◆ Instructions for the task
Print every line below exactly. Skip the pictures.

◆ Data shown
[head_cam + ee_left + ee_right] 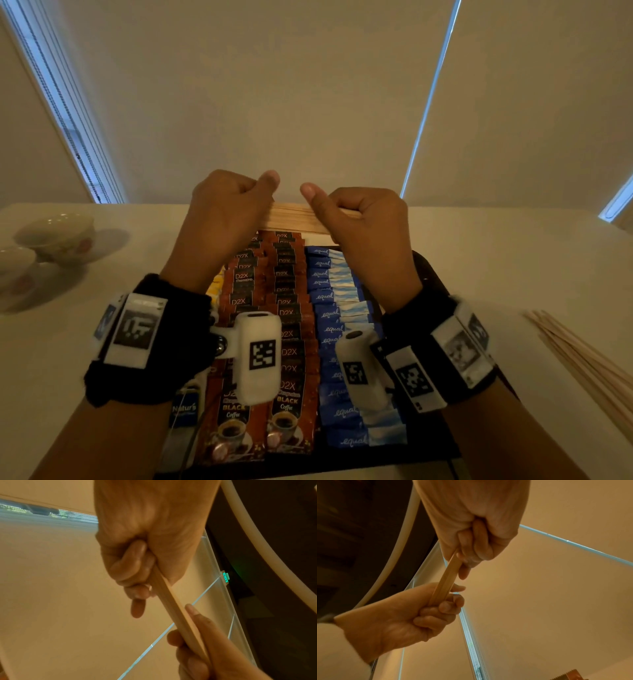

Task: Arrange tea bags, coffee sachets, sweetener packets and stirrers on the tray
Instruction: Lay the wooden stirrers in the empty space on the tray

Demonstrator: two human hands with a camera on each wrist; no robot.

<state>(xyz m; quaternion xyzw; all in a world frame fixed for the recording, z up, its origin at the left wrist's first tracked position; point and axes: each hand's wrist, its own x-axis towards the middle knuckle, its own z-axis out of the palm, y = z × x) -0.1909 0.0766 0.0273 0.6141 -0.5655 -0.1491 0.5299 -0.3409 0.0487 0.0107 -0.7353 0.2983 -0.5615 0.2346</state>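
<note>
Both hands' grip [298, 205] holds stirrers [291, 217] over sachet-filled tray [430, 270]

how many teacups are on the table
2. Both stand at the table's far left, left of the tray: one teacup farther back, the other teacup nearer, cut off by the frame edge. More may lie out of view.

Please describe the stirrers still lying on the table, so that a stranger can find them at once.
Start at the dark tray of sachets. On the white table to its right lies a loose fan of thin wooden stirrers. Unlike the bundle gripped above the tray, no hand touches them.
</note>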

◆ Written response
[head_cam + ee_left + ee_right] 

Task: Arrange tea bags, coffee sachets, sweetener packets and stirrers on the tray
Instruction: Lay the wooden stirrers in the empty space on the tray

Demonstrator: two human hands with a camera on each wrist; no robot.

<state>(xyz m; quaternion xyzw; all in a world frame fixed for the recording, z up, its origin at the left wrist's first tracked position; point and axes: each hand's wrist, its own x-axis towards the middle knuckle, its own z-axis out of the palm, y = z × x) -0.1909 0.0766 0.0273 0.6141 -0.5655 -0.1491 0.5299 -0.3409 0.0487 0.0107 -0.7353 0.2983 -0.5615 0.2346</state>
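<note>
Both hands' grip [298, 205] holds stirrers [291, 217] over sachet-filled tray [430, 270]

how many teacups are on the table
2. Both stand at the table's far left, left of the tray: one teacup farther back, the other teacup nearer, cut off by the frame edge. More may lie out of view.

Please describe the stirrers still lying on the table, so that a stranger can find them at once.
Start at the dark tray of sachets. On the white table to its right lies a loose fan of thin wooden stirrers. Unlike the bundle gripped above the tray, no hand touches them.
</note>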

Nothing else belongs in the output.